**WORK ITEM:** Go through the lines below and copy any that hold the string "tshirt".

DATA PROVIDED START

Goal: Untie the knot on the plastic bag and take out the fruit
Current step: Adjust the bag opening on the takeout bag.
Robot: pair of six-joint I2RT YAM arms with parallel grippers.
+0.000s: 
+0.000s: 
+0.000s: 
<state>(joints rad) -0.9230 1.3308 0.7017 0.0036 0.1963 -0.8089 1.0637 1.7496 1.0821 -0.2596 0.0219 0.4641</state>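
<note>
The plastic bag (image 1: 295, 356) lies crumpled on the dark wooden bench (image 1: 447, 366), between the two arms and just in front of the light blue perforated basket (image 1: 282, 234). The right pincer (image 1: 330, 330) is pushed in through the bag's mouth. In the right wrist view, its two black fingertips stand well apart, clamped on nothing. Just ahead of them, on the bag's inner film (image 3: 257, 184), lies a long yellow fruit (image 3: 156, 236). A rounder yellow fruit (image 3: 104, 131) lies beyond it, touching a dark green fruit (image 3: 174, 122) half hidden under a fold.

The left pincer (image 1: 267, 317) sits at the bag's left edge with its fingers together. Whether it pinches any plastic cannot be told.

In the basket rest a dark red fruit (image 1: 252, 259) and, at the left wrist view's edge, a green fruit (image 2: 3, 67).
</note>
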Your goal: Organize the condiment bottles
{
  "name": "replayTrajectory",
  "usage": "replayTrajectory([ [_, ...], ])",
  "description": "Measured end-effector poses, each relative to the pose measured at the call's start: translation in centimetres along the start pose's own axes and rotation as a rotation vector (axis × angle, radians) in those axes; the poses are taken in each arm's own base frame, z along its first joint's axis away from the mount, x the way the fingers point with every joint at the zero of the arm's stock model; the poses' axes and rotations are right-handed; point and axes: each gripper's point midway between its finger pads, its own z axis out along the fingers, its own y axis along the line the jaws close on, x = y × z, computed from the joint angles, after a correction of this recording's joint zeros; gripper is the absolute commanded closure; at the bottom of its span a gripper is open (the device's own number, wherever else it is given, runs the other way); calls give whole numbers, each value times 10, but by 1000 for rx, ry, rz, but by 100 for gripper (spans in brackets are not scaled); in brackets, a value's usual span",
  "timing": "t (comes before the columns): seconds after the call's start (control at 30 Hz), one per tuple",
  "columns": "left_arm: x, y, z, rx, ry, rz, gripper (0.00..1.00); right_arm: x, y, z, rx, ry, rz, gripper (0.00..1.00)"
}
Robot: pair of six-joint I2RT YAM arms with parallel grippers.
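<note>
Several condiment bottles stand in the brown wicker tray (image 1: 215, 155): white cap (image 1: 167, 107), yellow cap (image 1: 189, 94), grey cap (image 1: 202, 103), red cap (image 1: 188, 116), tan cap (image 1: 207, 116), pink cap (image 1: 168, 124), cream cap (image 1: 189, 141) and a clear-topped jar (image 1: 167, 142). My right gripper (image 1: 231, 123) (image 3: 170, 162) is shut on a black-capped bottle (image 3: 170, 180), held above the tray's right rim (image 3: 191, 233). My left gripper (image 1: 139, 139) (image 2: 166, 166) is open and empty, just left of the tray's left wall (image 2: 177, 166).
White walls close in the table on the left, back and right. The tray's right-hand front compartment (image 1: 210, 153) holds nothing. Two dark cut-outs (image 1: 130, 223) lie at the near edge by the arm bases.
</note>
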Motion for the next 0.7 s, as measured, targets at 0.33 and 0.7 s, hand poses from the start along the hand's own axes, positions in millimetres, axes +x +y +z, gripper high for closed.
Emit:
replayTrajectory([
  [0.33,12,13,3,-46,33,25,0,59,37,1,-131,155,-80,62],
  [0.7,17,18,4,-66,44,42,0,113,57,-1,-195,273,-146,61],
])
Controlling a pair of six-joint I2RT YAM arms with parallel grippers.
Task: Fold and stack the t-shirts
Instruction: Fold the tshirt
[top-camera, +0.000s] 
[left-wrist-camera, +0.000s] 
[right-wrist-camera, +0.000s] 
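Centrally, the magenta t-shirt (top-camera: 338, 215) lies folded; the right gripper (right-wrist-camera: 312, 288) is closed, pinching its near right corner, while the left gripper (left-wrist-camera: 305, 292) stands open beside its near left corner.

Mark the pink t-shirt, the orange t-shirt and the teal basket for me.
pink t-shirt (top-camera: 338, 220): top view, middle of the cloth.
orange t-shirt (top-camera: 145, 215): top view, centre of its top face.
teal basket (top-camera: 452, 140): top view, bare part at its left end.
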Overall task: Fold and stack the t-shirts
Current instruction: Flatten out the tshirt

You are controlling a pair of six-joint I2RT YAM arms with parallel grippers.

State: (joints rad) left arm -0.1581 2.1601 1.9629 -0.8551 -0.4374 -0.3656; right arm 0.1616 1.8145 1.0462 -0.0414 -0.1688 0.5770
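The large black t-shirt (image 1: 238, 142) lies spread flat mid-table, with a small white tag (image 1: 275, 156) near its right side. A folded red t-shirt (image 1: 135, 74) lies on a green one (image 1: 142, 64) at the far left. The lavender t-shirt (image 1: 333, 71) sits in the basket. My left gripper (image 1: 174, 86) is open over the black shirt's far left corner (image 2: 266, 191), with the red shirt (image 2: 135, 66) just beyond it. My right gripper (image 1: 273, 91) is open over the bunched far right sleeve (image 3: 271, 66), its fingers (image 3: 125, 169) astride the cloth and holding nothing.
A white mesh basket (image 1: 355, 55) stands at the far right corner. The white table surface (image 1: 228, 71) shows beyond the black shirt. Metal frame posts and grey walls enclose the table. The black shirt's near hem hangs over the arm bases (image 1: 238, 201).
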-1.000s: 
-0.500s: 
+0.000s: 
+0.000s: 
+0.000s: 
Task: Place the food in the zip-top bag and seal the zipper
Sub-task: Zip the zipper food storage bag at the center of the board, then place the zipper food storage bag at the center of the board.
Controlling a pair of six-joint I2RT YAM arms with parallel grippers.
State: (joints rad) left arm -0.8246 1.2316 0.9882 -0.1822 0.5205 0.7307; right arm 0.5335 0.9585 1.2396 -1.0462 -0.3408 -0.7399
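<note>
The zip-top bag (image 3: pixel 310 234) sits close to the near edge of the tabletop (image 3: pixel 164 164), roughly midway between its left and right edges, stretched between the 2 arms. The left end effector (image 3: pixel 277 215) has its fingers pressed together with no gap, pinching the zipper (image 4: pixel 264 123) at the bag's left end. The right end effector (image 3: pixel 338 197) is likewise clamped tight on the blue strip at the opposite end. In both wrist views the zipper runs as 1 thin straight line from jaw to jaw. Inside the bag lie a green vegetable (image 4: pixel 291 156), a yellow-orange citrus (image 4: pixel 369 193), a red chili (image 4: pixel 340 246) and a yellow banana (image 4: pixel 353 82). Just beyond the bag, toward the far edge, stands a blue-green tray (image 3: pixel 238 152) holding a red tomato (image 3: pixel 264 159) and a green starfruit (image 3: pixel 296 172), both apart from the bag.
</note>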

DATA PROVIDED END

**RESPONSE TO THE EXERCISE:**
Instruction: Fold the tshirt
Current instruction: Flatten out the tshirt

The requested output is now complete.